Extracting text from an image using Ocropus

2015.01.09

Extracting text from an image using Ocropus

In the last post, I described a way to crop an image down to just the part containing text. The end product was something like this:

In this post, I’ll explain how to extract text from images like these using the Ocropus OCR library. Plain text has a number of advantages over images of text: you can search it, it can be stored more compactly and it can be reformatted to fit seamlessly into web UIs.

I don’t want to get too bogged down in the details of why I went with Ocropus over its more famous cousin, Tesseract, at least not in this post. The gist is that I found it to be:

more transparent about what it was doing.
more hackable
more robust to character segmentation issues

This post is a bit long, but there are lots of pictures to help you get through it. Be strong!

Ocropus

Ocropus (or Ocropy) is a collection of tools for extracting text from scanned images. The basic pipeline looks like this:

I’ll talk about each of these steps in this post. But first, we need to install Ocropus!

Installation

Ocropus uses the Scientific Python stack. To run it, you’ll need scipy, PIL, numpy, OpenCV and matplotlib. Setting this up is a bit of a pain, but you’ll only ever have to do it once (at least until you get a new computer).

On my Mac running Yosemite, I set up brew, then ran:

brew install python
brew install opencv
brew install homebrew/python/scipy

To make this last step work, I had to follow the workaround described in this comment:

cd /usr/local/Cellar/python/2.7.6_1/Frameworks/Python.framework/Versions/2.7/lib/python2.7/site-packages
rm cv.py cv2.so
ln -s /usr/local/Cellar/opencv/2.4.9/lib/python2.7/site-packages/cv.py cv.py
ln -s /usr/local/Cellar/opencv/2.4.9/lib/python2.7/site-packages/cv2.so cv2.so

Then you can follow the instructions on the ocropy site. You’ll know you have things working when you can run ocropus-nlbin --help.

Binarization

The first step in the Ocropus pipeline is binarization: the conversion of the source image from grayscale to black and white.
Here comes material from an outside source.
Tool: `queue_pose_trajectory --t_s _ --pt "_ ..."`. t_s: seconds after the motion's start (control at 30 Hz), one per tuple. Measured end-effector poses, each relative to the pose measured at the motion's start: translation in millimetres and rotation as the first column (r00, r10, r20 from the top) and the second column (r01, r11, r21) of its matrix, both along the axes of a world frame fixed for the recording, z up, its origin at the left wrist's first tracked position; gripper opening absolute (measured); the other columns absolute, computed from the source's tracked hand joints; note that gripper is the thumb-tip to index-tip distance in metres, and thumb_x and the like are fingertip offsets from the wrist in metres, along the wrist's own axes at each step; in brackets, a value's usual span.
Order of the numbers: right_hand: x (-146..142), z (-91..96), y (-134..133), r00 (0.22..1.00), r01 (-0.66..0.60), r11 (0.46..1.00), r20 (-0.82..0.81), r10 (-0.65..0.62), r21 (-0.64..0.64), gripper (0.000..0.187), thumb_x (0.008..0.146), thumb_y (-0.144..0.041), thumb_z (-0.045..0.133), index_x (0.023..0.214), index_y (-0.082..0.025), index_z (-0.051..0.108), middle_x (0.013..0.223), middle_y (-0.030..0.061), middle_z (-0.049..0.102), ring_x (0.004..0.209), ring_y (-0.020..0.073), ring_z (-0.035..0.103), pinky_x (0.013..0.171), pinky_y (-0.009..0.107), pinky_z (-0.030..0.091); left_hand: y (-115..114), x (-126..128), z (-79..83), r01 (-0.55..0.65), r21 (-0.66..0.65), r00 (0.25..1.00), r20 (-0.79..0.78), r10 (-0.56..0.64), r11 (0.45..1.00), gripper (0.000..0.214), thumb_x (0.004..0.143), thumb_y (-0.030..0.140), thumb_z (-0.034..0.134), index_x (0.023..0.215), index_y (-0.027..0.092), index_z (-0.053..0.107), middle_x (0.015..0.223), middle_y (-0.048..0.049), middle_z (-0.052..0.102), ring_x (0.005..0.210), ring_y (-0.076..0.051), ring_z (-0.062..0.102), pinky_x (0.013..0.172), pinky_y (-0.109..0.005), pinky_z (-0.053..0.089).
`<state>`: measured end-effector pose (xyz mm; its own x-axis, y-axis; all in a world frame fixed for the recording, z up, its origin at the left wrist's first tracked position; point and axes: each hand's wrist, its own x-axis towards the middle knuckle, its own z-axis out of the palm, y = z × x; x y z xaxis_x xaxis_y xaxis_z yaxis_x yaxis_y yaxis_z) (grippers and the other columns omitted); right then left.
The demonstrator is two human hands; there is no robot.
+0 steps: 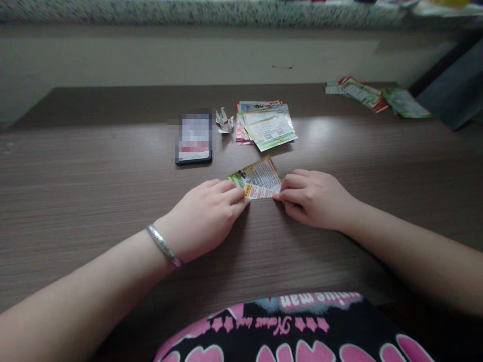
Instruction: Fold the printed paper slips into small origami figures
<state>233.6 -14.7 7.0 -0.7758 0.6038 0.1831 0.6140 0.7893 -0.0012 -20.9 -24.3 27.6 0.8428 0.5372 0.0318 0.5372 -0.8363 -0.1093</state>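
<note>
A printed sheet of paper (260, 173), green, yellow and white with small text, lies on the table between my hands, its near edge folded over. My left hand (211, 213) is closed on the left end of the fold, thumb and fingers pressed together. At the right end, my right hand (315, 198) pinches the same fold with thumb and index finger. Beyond the sheet stands a small folded paper figure (225, 122) with pointed tips. Beside it lies a stack of printed paper sheets (269, 125).
A phone (194, 138) with a blurred screen lies left of the paper figure. More printed papers (364, 94) are spread at the table's far right. A speckled stone ledge (188, 12) runs along the back above a pale wall. The wood-grain table (94, 171) spans the view.
</note>
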Motion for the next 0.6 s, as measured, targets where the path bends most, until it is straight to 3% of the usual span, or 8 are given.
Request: queue_pose_trajectory --t_s 0.13,0.37,0.6 --pt "1.6 -2.0 0.3 1.000 -0.009 1.000 -0.014 0.009 0.009 0.020 0.087 -0.025 0.052 0.089 -0.021 0.071 0.086 0.0041 0.064 0.077 0.0171 0.052 0.065 0.030 0.035 4.4 -6.8 1.3 0.014 -0.049 1.000 -0.007 -0.014 0.999 0.033 0.090 0.014 0.043 0.115 0.018 0.065 0.112 -0.0064 0.066 0.102 -0.023 0.060 0.092 -0.039 0.052" --pt "3.8 -3.6 0.7 1.000 -0.007 1.000 -0.020 0.008 0.020 0.020 0.087 -0.025 0.052 0.089 -0.022 0.071 0.087 0.0040 0.064 0.078 0.0175 0.053 0.065 0.030 0.037 4.3 -11.9 3.1 -0.026 -0.076 0.999 -0.029 0.024 0.997 0.035 0.086 0.011 0.045 0.113 0.020 0.065 0.115 -0.0069 0.064 0.098 -0.021 0.062 0.086 -0.037 0.055" --pt "1.3 -3.8 0.6 0.997 -0.059 0.998 -0.042 0.060 0.013 0.024 0.087 -0.023 0.050 0.100 -0.020 0.069 0.091 0.0066 0.064 0.083 0.0201 0.052 0.072 0.032 0.040 5.9 -1.8 -1.7 0.006 -0.028 1.000 0.018 -0.005 1.000 0.018 0.085 0.017 0.048 0.090 0.016 0.065 0.097 -0.0074 0.065 0.096 -0.025 0.060 0.087 -0.041 0.053"
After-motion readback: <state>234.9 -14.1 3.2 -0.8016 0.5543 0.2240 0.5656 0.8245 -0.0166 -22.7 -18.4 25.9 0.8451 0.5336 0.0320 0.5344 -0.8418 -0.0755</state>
There are many ways to do this, some of which you can read about in this presentation. Ocropus uses a form of adaptive thresholding, where the cutoff between light and dark can vary throughout the image. This is important when working with scans from books, where there can be variation in light level over the page.

Also lumped into this step is skew estimation, which tries to rotate the image by small amounts so that the text is truly horizontal. This is done more or less through brute force: Ocropy tries 32 different angles between +/-2° and picks the one which maximizes the variance of the row sums. This works because, when the image is perfectly aligned, there will be huge variance between the rows with text and the blanks in between them. When the image is rotated, these gaps are blended.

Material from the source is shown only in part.